Current tracking methods fall into two broad categories, deterministic fiber tracking and probabilistic fiber tracking. The main difference between these two broad categories is how the determine the tracking direction. Deterministic methods attempt to follow the optimal direction at each step, in this way the produce a "maximum likelihood" estimate of the underlying white matter structure. However, because small mistakes in tracking direction can aggregate along the length of a streamline, this methodology can be prone to missing pathways or truncating them early. Probabilistic tracking samples from a set of probable directions at each step. As a result each streamline represents a possible path through the white matter, but not necessarily the most likely path given the observed data.
Probabilistic tracking methods tend to produce a super set of streamlines that contain much of the likely white matter connectivity of the subject, but also many streamlines that represent true positives, meaning pathways reported as possible by the tracking algorithm which are not present the subject.
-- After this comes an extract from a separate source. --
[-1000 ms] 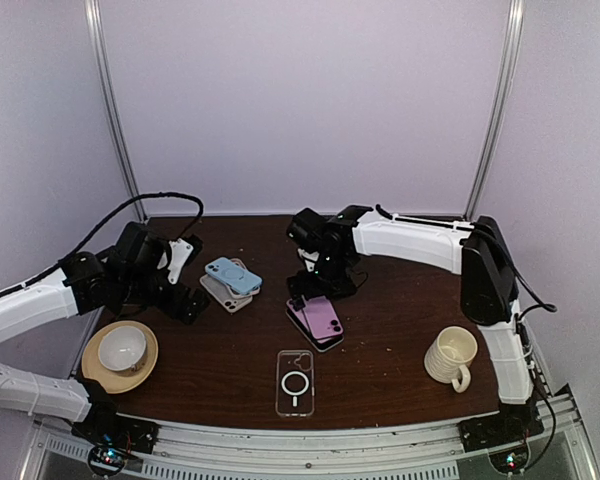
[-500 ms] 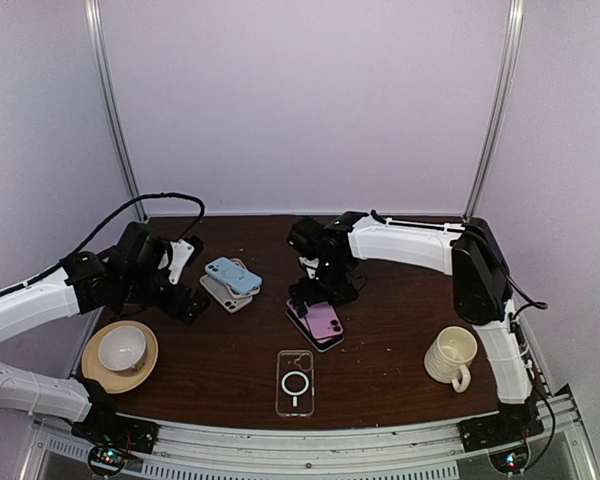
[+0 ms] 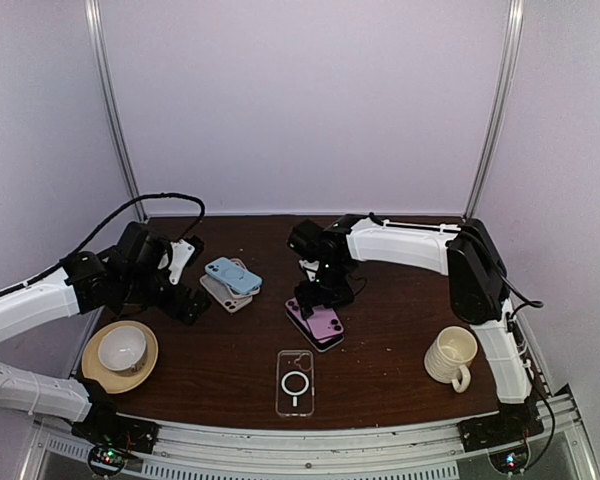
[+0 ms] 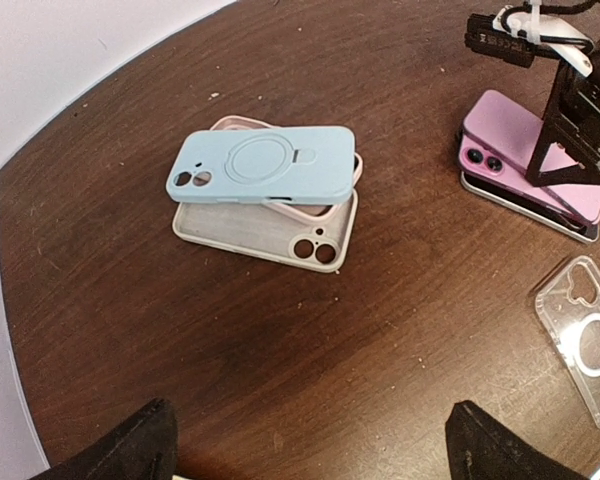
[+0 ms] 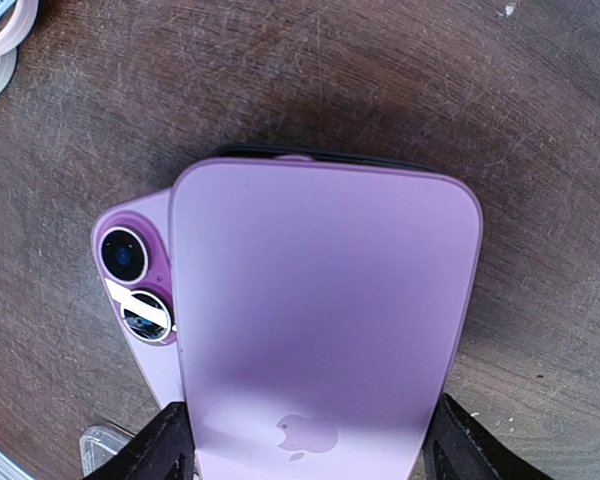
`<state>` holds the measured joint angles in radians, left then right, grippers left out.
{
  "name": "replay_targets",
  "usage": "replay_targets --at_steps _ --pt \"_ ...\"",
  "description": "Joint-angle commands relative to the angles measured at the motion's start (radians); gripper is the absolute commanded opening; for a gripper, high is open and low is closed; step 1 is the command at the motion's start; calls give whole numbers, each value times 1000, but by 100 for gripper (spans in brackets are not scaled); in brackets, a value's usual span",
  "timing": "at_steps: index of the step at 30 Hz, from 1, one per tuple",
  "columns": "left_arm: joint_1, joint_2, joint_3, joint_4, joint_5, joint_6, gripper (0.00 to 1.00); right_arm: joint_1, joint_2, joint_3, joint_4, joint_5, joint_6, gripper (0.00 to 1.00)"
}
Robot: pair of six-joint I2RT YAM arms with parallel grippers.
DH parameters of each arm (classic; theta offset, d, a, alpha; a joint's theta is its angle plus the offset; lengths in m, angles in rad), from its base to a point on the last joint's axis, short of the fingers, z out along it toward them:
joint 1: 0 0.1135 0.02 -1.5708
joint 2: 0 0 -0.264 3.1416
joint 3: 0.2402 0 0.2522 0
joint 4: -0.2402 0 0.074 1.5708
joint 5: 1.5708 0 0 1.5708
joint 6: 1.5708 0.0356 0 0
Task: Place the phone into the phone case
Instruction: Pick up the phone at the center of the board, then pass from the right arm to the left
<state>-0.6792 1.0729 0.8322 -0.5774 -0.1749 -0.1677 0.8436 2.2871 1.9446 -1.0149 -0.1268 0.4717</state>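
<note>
Right gripper (image 5: 305,445) straddles the pink phone (image 5: 320,300), jaws partly open, fingers (image 5: 170,445) at its long edges. Can't tell if it's clamped yet. Phone lies back-up on top of a second phone (image 5: 130,270), mid-table, just far of the clear case (image 3: 295,382), which sits empty at the near edge. Left gripper (image 4: 308,440) is wide open, holding nothing, far left by the spare cases (image 4: 265,190). Risks: slick edges could slip on lift, and the second phone may drag along or get knocked aside.
</note>
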Motion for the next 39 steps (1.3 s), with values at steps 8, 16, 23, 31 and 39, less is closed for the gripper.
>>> replay_targets --at_steps 8,16,23,31,39 --pt "12 -1 4 35 19 14 98 2 -78 -74 64 -14 -86 60" --pt "12 7 19 65 82 -25 95 16 -199 -232 284 -56 -148 57" --pt "12 160 125 110 212 -113 94 24 -273 -315 394 -49 -209 54" --pt "12 245 178 345 499 -281 94 94 -501 -602 778 17 -275 53" --pt "-9 328 284 478 635 -336 91 128 -642 -718 1001 122 -384 51"
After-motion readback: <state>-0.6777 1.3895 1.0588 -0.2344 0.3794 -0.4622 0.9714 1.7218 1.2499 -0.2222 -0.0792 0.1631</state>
Recent work in this field has proposed methods for identifying these false positive streamlines and eliminating them from further analysis \cite{Smith_2013}.
Fiber tracking can be used to produce a tractogram for the whole brain or a single track based on the choice of seeding. This track or tractogram can be used to identify either potential connections between regions of interest in the subject or the pathway that specific connections take. As diffusion MRI data sets become better, data sets with more multiple q-shells and more gradients become available and our ability to model this data improves, fiber tracking will allow us build more complex representations of the white matter connectivity in individual subjects.